* [How to complete this task] Scan the lines below and report each one containing "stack" by copying it.

* [Input data]
----

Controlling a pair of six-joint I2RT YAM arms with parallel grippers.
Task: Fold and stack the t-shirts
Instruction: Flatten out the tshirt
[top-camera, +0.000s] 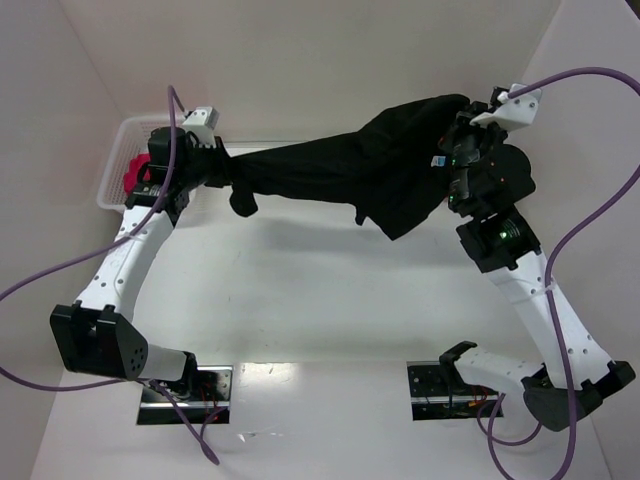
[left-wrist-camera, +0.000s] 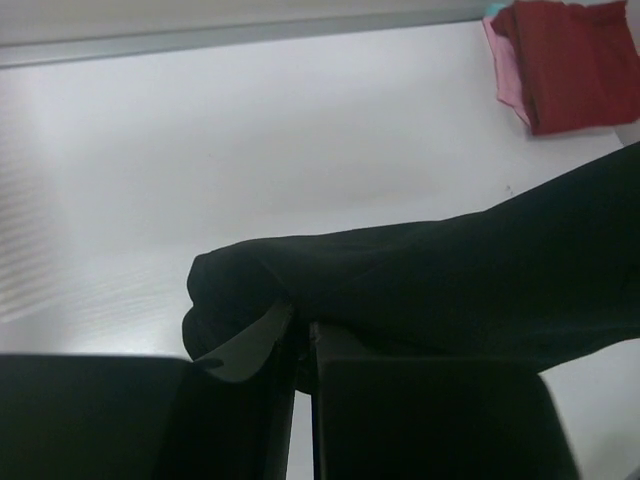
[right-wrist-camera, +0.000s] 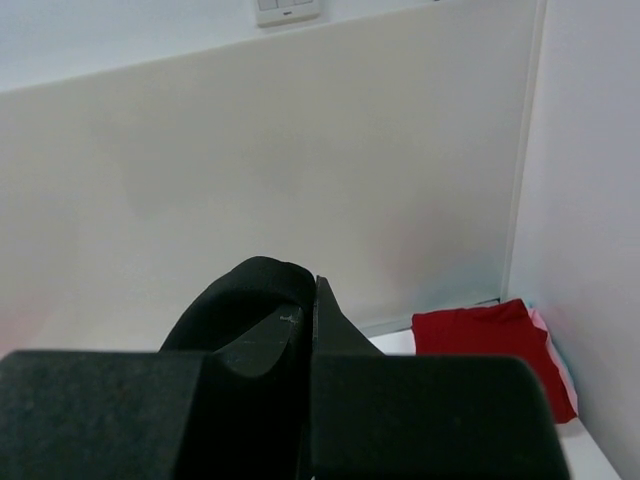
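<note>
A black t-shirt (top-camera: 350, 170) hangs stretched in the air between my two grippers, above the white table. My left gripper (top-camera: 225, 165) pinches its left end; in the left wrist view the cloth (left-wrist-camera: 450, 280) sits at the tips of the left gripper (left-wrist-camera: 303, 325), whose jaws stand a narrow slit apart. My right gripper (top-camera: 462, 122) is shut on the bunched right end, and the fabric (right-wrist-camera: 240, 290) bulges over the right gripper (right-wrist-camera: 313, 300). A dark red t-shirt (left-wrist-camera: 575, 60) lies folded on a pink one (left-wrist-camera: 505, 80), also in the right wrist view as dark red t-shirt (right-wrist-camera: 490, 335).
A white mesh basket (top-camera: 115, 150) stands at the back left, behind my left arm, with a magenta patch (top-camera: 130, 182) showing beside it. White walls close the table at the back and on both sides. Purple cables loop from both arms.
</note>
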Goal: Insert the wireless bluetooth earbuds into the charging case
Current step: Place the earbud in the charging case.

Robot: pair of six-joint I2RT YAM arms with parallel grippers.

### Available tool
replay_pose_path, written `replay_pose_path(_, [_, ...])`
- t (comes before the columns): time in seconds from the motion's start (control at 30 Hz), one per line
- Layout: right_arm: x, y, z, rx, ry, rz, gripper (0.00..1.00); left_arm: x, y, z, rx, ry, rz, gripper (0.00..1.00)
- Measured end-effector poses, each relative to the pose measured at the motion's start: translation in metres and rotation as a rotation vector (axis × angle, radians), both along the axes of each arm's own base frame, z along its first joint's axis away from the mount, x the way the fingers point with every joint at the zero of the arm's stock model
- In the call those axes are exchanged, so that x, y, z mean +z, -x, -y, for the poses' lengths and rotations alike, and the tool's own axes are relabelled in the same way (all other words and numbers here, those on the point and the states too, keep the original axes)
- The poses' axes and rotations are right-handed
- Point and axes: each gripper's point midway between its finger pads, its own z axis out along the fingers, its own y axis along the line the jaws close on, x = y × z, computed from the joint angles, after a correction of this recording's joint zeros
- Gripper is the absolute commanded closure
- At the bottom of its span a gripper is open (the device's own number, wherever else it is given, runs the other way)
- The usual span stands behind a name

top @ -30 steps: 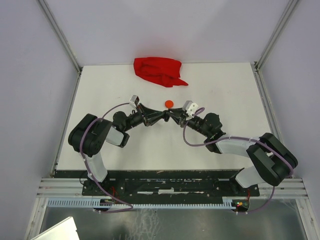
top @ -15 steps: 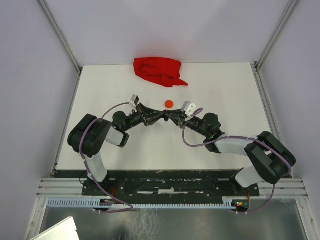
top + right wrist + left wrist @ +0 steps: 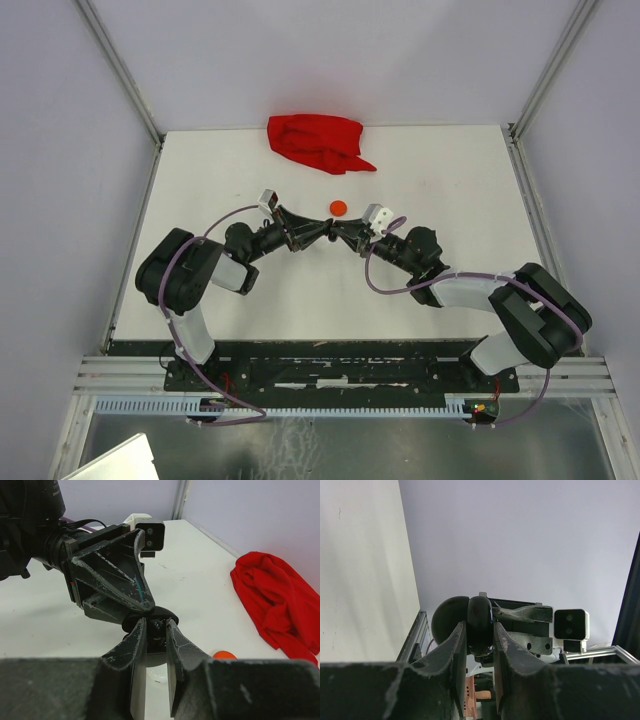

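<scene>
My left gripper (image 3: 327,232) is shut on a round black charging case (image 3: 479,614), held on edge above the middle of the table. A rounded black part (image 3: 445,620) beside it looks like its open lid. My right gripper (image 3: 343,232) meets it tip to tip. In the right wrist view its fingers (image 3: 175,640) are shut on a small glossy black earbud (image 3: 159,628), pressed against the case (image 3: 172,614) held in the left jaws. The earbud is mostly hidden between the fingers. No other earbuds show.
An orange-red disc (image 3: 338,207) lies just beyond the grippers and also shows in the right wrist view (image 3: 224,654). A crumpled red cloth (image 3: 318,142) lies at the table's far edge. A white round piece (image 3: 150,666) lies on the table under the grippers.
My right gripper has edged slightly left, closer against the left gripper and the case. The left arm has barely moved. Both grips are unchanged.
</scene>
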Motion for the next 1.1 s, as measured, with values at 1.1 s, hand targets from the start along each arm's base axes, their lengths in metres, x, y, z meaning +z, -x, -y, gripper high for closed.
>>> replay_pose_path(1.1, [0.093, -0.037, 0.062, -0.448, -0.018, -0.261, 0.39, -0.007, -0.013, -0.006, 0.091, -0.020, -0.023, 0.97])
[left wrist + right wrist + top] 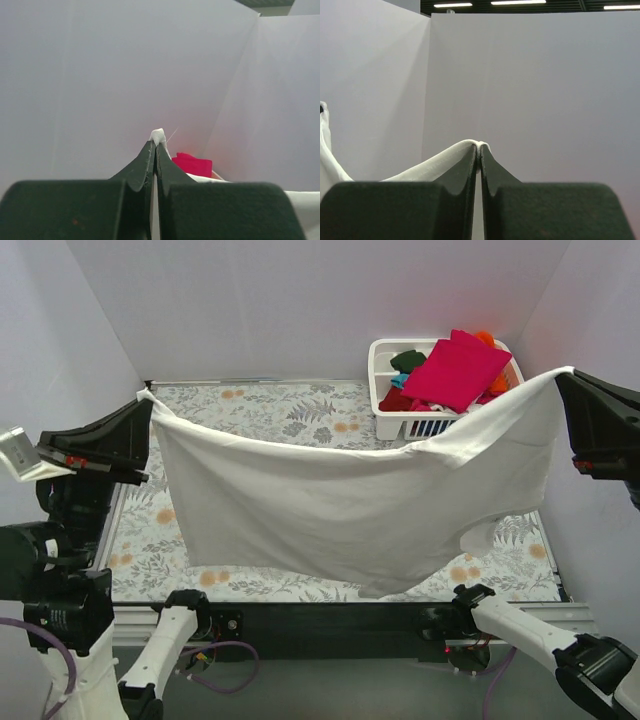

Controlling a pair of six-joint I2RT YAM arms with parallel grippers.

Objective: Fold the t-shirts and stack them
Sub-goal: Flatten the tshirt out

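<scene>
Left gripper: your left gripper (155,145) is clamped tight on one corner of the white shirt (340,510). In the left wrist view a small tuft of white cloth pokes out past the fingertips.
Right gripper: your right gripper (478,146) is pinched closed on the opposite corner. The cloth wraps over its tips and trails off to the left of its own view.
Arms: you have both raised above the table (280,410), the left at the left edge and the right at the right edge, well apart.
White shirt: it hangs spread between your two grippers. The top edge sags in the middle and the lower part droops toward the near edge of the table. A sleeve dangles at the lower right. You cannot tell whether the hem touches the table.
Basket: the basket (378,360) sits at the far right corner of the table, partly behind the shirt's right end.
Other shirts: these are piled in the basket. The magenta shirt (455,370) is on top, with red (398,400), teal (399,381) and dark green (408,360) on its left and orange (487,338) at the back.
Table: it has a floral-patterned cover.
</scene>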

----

* [Reply]
Task: Fold and stack the t-shirts
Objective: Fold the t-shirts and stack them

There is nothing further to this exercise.